Yesterday we (finally!) had some repair work done on our foundation. With the shifting Texas soil and now-decomposing tree roots under the house, the back of the house has gradually been sinking. So, out came the men with the tools and shovels and goodness knows what else for most of the day. It was loud and definitely unsettling as I stood in the kitchen feeling the ground move beneath my feet.
Once they left, we were able to shut doors we haven’t been able to shut in a long time, things were cleaned up outside, but inside there are quite a few cracks that will need some patching and a little repainting.
I got to thinking about how there are often times in my walk with God that I have to go back to my foundation: to the basics of Who He is and who He says I am. I will find myself looking around the walls of my heart noticing that things aren’t working as well as they used to…there are a few cracks that indicate some shifting beneath my feet. Maybe I’m getting easily angered and snapping at my kiddos with a harsh tone. Maybe I’m not as patient as I usually am. Maybe I’m worried about all the things I “need” to accomplish.
Whatever the indicators are, inevitably they remind me to stop and take a look at my foundation. Who is God? Do I really believe that He’s sovereign and fully in control? Do I really believe that He loves me without condition? Who am I? Am I walking in the truth of my identity in Christ? Am I following the guiding Voice of the Holy Spirit? Am I trusting in my Father to take care of my needs?
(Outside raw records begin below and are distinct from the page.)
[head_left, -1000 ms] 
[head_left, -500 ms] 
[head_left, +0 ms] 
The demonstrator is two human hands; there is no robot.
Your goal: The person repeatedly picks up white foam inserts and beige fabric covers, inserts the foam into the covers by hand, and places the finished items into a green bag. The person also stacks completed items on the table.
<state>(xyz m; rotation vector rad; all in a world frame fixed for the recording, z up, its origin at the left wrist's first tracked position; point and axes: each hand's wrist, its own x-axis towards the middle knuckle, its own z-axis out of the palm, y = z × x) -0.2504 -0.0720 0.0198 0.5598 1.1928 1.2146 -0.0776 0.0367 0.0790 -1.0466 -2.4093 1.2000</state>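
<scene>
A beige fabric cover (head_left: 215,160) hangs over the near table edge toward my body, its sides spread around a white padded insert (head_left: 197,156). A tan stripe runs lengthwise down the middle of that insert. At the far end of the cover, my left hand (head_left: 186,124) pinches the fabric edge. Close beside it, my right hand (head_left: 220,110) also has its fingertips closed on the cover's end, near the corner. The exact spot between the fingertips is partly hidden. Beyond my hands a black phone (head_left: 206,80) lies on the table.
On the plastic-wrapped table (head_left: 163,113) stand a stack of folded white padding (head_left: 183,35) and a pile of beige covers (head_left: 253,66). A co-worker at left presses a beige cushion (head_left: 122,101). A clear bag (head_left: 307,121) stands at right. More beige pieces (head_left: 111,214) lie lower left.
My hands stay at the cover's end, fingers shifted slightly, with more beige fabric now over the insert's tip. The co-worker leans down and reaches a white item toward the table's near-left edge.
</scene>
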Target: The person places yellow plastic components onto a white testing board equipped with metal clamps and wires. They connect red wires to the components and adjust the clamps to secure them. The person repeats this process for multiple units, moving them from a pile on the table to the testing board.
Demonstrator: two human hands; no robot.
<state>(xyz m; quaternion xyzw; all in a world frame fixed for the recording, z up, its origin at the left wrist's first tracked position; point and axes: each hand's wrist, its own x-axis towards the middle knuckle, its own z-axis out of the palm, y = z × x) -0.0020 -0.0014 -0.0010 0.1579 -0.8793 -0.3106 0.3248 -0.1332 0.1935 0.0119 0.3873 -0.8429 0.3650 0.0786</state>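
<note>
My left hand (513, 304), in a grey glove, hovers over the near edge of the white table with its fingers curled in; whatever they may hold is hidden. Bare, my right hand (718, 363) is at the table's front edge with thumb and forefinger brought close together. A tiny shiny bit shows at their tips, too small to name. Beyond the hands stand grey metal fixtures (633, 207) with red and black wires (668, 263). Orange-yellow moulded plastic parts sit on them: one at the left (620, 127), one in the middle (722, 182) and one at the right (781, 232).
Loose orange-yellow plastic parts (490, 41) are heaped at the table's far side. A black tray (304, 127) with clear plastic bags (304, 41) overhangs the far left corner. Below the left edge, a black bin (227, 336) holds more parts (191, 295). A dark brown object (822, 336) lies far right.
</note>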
It takes time and intentionality to stop and ask these kinds of questions. And often it feels uncomfortable and unsettling. But without the asking, the foundation will continue to sink as I keep on denying the true problem. Any “patching up” I do is in vain if I haven’t worked on the foundation first. It will have to be done over and over again as the cracks get bigger.
But, if I fix the foundation first: trusting in Who God is and walking in who He declares I am…then the patching up will be done with the confidence that this will be lasting change. How can I possibly be patient with three individual kids declaring their individual needs at the same time if I’m not walking like Christ? I just don’t have it in me to do it on my own. But once I habitually walk in that secure relationship with God, trusting in His love and forgiveness, patience (and the fullness of the character of Christ) will be an overflow in my life as opposed to something I have to muster up.
How’s your foundation doing these days?